The word "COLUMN" occurs in some of the lines below; copy each of those lines.

(Beginning of Data extract)

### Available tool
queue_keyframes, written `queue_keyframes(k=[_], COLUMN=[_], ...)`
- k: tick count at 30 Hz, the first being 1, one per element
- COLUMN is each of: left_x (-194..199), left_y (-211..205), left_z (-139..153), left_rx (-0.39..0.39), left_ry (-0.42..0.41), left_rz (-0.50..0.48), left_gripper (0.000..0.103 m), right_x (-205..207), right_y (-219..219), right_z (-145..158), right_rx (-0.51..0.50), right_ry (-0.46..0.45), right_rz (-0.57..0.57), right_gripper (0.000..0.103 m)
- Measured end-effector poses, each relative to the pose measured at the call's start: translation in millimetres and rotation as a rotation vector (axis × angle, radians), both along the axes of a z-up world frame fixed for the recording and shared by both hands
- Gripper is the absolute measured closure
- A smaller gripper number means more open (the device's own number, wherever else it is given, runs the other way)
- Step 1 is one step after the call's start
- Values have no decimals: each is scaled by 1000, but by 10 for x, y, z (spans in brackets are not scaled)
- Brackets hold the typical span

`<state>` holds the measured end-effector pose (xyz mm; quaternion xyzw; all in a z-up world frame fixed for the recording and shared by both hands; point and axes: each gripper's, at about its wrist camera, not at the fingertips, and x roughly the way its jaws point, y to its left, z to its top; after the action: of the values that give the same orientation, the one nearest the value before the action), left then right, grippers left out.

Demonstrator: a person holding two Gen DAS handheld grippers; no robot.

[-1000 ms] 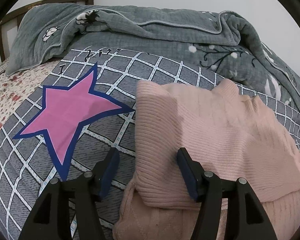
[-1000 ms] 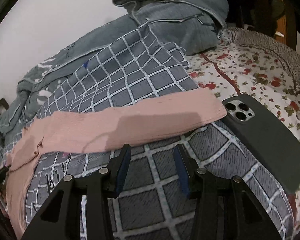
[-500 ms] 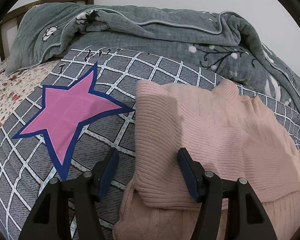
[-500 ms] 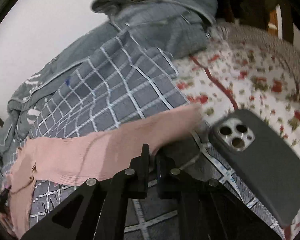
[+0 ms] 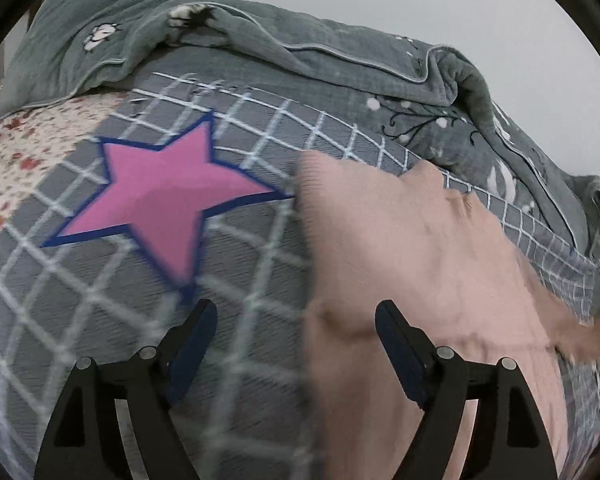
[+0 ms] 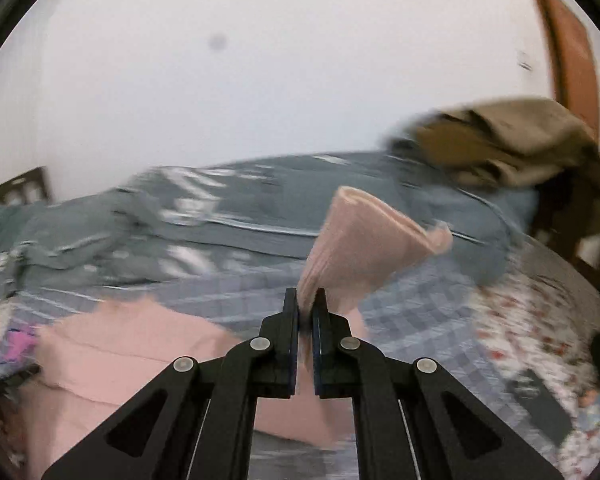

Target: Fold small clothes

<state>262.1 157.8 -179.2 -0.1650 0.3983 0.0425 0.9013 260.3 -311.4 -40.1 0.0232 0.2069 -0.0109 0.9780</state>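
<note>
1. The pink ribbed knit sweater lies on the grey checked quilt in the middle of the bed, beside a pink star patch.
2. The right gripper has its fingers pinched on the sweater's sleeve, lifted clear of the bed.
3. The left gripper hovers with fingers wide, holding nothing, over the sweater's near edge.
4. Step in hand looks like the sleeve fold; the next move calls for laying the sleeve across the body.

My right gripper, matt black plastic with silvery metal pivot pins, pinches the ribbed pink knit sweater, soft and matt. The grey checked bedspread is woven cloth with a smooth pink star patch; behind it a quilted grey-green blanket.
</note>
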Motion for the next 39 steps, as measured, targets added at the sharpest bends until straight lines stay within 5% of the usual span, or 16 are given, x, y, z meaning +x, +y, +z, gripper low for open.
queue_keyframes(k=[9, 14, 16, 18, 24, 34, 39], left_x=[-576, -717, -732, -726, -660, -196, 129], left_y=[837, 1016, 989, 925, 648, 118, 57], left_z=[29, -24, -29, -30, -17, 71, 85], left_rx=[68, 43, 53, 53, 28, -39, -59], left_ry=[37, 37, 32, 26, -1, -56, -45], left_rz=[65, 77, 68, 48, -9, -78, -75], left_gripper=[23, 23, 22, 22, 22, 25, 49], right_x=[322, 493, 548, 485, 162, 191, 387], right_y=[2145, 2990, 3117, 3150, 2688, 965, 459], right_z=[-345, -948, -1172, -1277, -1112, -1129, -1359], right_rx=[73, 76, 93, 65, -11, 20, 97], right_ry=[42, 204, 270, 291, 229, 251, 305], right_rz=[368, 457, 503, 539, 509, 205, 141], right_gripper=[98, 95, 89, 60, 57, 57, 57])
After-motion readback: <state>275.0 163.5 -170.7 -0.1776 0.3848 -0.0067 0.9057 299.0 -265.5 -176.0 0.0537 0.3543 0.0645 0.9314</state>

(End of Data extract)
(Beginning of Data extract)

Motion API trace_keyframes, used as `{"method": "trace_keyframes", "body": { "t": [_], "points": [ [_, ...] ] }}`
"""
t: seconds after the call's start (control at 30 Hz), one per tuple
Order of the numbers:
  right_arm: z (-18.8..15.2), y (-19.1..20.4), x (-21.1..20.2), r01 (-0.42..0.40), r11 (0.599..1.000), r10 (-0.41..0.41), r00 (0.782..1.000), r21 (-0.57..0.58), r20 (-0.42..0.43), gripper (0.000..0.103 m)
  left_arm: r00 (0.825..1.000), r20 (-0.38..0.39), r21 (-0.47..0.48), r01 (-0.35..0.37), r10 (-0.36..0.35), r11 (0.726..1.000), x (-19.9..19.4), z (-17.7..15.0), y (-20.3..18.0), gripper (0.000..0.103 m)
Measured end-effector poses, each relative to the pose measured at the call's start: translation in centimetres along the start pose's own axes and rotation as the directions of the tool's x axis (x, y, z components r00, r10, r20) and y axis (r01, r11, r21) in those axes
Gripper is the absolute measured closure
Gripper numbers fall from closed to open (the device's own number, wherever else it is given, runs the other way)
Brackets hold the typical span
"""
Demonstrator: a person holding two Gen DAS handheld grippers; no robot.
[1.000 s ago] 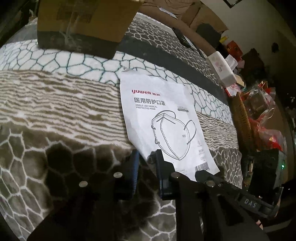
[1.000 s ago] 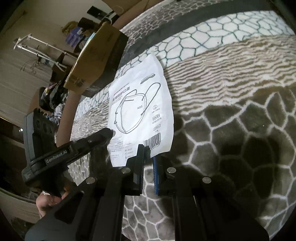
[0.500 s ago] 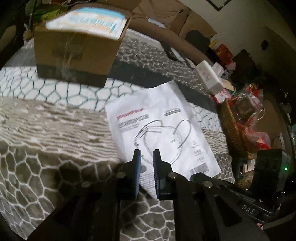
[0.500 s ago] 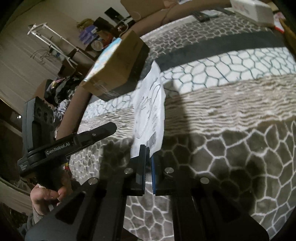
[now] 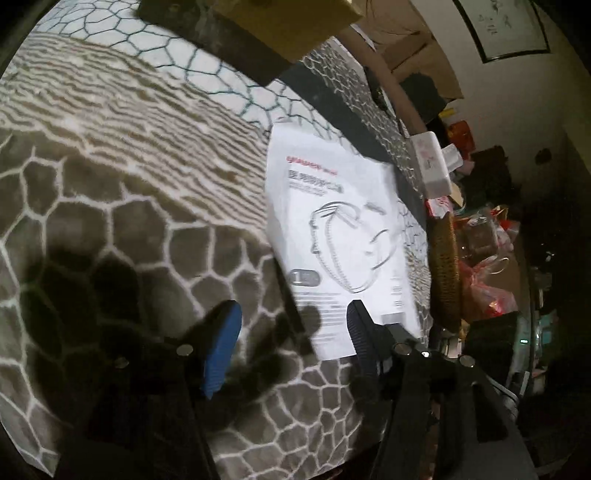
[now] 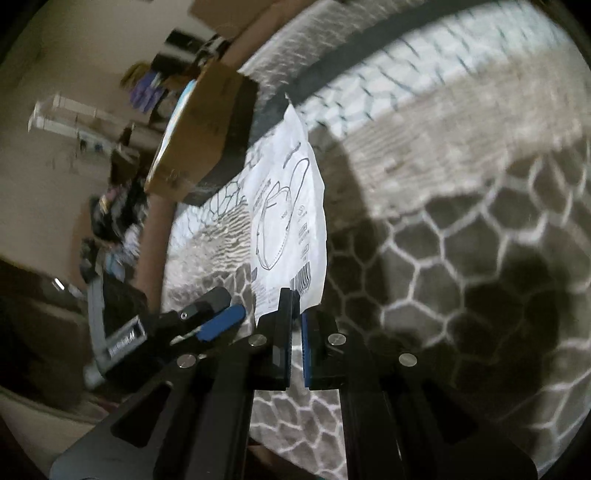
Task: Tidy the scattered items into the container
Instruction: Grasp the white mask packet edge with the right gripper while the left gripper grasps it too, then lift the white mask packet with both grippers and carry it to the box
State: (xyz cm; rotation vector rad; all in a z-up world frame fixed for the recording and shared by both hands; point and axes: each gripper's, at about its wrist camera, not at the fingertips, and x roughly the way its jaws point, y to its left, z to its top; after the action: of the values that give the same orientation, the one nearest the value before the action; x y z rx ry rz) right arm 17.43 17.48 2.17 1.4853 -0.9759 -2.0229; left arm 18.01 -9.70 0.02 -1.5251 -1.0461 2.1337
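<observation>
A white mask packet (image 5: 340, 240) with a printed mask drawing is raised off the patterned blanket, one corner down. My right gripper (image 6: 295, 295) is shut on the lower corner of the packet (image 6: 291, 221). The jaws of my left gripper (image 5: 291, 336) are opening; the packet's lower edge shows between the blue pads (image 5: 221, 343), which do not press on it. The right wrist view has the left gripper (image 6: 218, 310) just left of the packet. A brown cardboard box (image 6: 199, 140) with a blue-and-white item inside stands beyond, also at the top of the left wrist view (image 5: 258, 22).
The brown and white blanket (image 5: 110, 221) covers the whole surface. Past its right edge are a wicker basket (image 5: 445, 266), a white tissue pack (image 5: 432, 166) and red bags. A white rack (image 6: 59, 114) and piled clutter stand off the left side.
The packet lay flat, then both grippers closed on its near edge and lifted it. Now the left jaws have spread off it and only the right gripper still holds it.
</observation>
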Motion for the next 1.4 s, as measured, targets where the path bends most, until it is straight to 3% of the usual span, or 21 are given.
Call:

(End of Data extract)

**Task answer**
queue_keyframes, written `queue_keyframes(k=[_], COLUMN=[_], ...)`
- COLUMN is each of: left_x (-194..199), left_y (-211..205), left_z (-139..153), left_rx (-0.39..0.39), left_ry (-0.42..0.41), left_rz (-0.50..0.48), left_gripper (0.000..0.103 m), right_x (-205..207), right_y (-219..219), right_z (-145..158), right_rx (-0.51..0.50), right_ry (-0.46..0.45), right_rz (-0.57..0.57), right_gripper (0.000..0.103 m)

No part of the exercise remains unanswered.